Flicking through the TV channels on Saturday night, I wanted to watch something silly, to stop me thinking about the massacre on Friday at a Connecticut school. It was all so sickeningly familiar; the mentally unstable murderer, the mother killed first, the hail of semi-automatic rifle fire, the ultimate suicide. Only this time, the 27 people slaughtered were mainly kids under ten years old.
The show I ultimately landed on was Las Vegas SWAT. Instead of light relief, I found myself drowning in the irony of a real-life SWAT team conducting a drill at a US high school, teaching students and staff what to do if a crazy person tries to shoot them all.
How can America put kids through drills such as this without addressing its gun laws?
American schools face the real possibility of a nutter breaking in and indiscriminately gunning down students and staff. Yet the best they can do to protect themselves is rehearse for this horrendous scenario with real SWAT teams, because the country’s gun laws are failing them. Today, a prayer and a security system are the schools’ best defence against a maniac with the Bill of Rights on his side.

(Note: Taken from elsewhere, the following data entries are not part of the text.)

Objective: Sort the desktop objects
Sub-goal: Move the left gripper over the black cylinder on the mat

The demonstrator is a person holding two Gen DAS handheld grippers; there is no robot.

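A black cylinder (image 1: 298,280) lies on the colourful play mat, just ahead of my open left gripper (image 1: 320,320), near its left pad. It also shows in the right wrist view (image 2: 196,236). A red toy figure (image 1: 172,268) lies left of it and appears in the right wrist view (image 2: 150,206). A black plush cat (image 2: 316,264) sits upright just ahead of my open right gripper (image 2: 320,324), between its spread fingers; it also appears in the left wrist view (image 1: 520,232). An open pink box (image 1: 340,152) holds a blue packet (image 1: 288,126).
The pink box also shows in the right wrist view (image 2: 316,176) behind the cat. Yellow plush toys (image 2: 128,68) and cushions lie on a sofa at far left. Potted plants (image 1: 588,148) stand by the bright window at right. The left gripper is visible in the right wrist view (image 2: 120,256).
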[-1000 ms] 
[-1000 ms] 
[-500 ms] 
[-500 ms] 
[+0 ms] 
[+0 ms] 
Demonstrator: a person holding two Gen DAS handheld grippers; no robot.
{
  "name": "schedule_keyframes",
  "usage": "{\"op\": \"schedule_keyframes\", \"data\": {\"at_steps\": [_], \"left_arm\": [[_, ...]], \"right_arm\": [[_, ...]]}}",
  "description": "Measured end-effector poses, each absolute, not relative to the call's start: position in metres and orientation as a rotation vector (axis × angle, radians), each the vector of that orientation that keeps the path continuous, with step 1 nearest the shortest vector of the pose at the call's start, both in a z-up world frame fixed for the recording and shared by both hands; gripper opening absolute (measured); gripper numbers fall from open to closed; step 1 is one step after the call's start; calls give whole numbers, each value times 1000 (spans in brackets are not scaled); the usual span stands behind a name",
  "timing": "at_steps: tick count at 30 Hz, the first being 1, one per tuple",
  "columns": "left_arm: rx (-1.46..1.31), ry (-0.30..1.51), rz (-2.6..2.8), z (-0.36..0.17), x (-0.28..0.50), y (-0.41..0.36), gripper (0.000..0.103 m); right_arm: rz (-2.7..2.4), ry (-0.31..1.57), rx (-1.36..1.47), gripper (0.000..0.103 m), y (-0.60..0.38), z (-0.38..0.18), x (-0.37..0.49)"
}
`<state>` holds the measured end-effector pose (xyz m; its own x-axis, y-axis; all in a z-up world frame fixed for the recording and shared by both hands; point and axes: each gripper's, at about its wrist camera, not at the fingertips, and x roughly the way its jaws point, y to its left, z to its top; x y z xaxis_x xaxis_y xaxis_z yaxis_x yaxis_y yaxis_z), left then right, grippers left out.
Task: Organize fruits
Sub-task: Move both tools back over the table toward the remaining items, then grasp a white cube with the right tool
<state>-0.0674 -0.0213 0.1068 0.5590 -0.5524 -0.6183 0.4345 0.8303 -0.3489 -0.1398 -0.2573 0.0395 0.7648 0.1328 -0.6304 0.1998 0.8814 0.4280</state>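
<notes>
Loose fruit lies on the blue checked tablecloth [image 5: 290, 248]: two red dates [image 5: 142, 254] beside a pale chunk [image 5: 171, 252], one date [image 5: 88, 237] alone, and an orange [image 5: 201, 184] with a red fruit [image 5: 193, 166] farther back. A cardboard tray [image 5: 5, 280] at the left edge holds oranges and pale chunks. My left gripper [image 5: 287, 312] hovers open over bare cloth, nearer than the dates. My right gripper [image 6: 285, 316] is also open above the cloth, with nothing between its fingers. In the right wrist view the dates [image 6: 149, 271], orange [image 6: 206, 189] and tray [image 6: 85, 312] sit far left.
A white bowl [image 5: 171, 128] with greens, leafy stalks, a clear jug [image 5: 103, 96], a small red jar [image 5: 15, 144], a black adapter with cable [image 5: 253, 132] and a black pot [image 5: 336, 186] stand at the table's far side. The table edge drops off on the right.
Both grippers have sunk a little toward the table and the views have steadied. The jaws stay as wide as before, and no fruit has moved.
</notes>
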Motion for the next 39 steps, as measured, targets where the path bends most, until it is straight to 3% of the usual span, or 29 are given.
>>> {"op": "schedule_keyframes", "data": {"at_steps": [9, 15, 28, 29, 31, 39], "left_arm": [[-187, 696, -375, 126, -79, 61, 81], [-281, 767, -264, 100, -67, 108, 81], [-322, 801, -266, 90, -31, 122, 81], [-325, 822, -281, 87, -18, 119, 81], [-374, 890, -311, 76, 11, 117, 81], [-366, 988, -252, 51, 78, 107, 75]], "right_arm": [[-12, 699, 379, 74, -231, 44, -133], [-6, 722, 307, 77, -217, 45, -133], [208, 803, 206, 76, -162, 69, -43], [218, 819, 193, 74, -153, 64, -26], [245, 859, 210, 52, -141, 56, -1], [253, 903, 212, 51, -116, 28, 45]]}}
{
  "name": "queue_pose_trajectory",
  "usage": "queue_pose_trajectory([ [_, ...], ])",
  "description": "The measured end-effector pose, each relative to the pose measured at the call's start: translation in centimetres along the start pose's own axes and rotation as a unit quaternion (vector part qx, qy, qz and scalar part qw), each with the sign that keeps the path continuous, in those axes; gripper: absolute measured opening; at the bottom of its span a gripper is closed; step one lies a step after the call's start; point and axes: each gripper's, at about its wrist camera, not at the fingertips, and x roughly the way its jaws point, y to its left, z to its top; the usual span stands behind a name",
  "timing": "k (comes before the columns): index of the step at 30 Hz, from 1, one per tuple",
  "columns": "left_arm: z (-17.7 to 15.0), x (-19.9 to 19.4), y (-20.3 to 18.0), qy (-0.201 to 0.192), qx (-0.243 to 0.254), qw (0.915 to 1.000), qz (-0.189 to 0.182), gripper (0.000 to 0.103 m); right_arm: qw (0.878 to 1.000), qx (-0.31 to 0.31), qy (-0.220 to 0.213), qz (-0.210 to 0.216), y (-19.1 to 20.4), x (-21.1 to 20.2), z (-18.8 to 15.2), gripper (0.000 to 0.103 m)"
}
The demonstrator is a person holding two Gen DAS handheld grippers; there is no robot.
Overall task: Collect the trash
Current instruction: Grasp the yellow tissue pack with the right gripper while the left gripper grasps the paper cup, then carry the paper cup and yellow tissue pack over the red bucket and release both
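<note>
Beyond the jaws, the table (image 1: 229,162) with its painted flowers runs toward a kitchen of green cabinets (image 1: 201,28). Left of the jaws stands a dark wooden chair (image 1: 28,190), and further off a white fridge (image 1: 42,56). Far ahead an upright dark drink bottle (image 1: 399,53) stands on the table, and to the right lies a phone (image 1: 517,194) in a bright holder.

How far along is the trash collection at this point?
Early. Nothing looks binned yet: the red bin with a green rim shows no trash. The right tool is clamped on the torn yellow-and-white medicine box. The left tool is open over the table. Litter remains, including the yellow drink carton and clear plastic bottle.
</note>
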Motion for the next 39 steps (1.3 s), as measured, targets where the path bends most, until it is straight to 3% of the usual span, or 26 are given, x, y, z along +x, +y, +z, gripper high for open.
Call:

Friday’s horror didn’t happen in Las Vegas. It happened in sleepy Newtown, at ‘picture perfect’ Sandy Hook Elementary School. A new security system had just been installed. Maybe they had drills too. None of it was enough to stop the killing.
America’s gun laws were created in 1791. The 1790 census recorded the population at 3.8 million. The civil war had just ended. The right to bear arms, part of the Second Amendment of the Constitution, was there to ensure a civil militia could be rallied in case North turned again on South.
Today, there are 300 million people living in America across an estimated 110 million households. According to recent figures published by Reuters, one in five adult Americans suffered from a mental illness in 2010. That is 50 million people. Half of American households – 52 million of them – own 260 million guns. It’s just too easy now for a mentally ill person to get hold of a gun and inflict a horrifying death on others and then themselves.
Media sensationalism is always flagged as a reason for these massacres. But we can’t turn off the news. There is a Morgan Freeman quote (unauthenticated) doing the rounds on Facebook where he lays blame for all these tragedies squarely on the seductive power of the media. But however broad the coverage of these atrocities, it’s the images not broadcast that continue to haunt me; Christmas presents for children who went to school on Friday that will now never be opened. The sheer terror those who perished must have felt as Adam Lanza came at them. Parents having to identify what is left of their beautiful kids after an autistic man they’d never met blasted them to pieces, with a military standard Bushmaster rifle his slain mother taught him how to use, with lethal accuracy, for fun.
The truth is, this shooting – like those in the past – is not the fault of the people whose job it is to report what happened. Blaming the messenger is ludicrously pointless. This latest senseless bloodbath is the result of laws that no longer work because they were made for a small population 220 years ago living in a very different world.
The right to bear arms as it stands is simply not valid in 2012. It’s success as a constitutional right, and therefore for the greater good, relies on a small number of sane people using guns in self-defence. Instead, the right to bear arms allows gang youths in over-crowded cities, infatuated by the illusion of invincibility, to kill each other every day. It is responsible for desperate robberies turning into murders and accidental tragedies, such as that of a seven-year-old-boy shot dead in the back of his dad’s car, by a bullet forgotten in a barrel.
The Second Amendment was created so that civilians could protect themselves. Now this anachronistic piece of legislation means American children are forced to learn at school how to dodge bullets, fired by someone driven mad by illness or grievance, from an assault rifle they have the constitutional right to bear.